■ REQUIRED WORK
All of the listing should be returned as written, apart from any picture in it.

■ STORED DATA
══════════

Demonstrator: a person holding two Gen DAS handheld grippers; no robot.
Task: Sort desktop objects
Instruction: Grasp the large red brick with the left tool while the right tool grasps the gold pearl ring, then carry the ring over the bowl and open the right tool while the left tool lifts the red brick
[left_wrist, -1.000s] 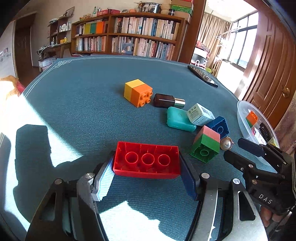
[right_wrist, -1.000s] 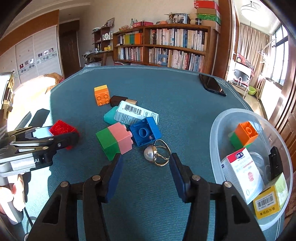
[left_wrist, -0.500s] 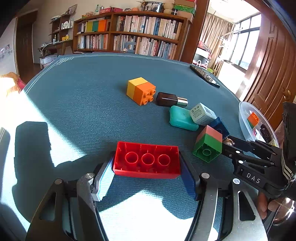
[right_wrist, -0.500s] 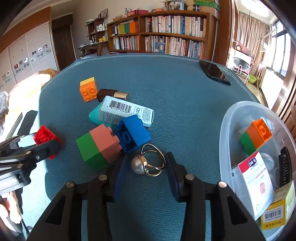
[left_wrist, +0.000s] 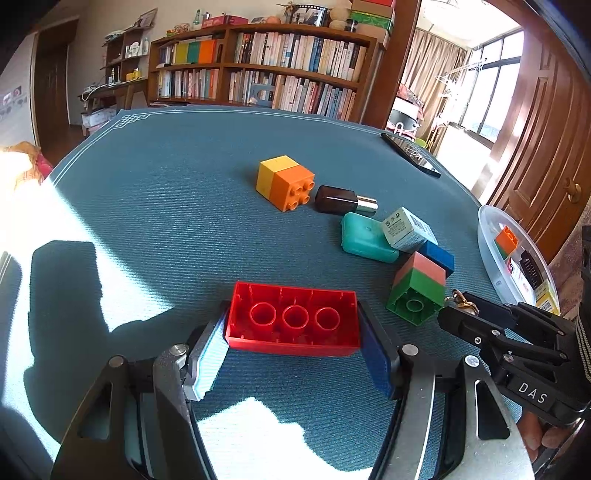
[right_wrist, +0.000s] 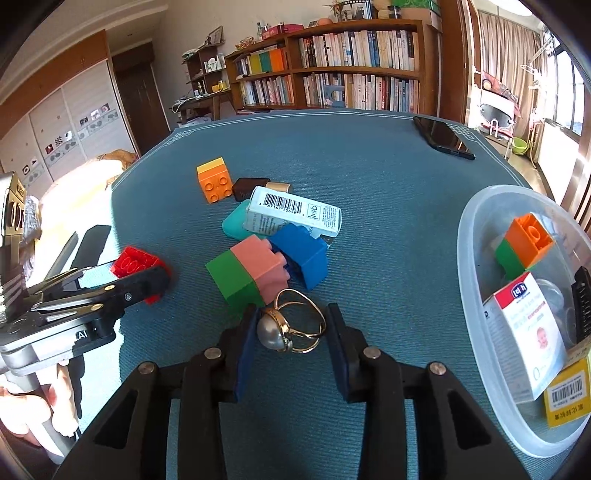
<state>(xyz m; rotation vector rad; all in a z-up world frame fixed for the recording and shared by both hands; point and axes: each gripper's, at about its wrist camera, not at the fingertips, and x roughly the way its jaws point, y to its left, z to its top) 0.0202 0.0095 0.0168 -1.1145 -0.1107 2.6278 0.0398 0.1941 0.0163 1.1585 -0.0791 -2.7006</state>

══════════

■ RESULT OF THE EXERCISE
Demonstrator: a person holding two Gen DAS handheld grippers; no robot.
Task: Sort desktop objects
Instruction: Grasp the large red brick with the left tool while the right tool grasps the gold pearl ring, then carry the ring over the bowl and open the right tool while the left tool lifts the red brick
[left_wrist, -1.000s] 
[right_wrist, -1.000s] 
[left_wrist, -0.500s] 
[right_wrist, -0.500s] 
[left_wrist, +0.000s] 
[right_wrist, +0.000s] 
<state>(xyz m; rotation vector rad; all in a z-up world frame fixed for the recording and shared by both hands; point and axes: each gripper's, at about its wrist camera, not at the fingertips, and x roughly the way its jaws point, y to its left, z to its top) 0.0202 0.0095 0.0168 -1.1145 -0.1107 2.6278 0.0398 0.1941 0.0163 1.1585 -0.0791 -2.7006</state>

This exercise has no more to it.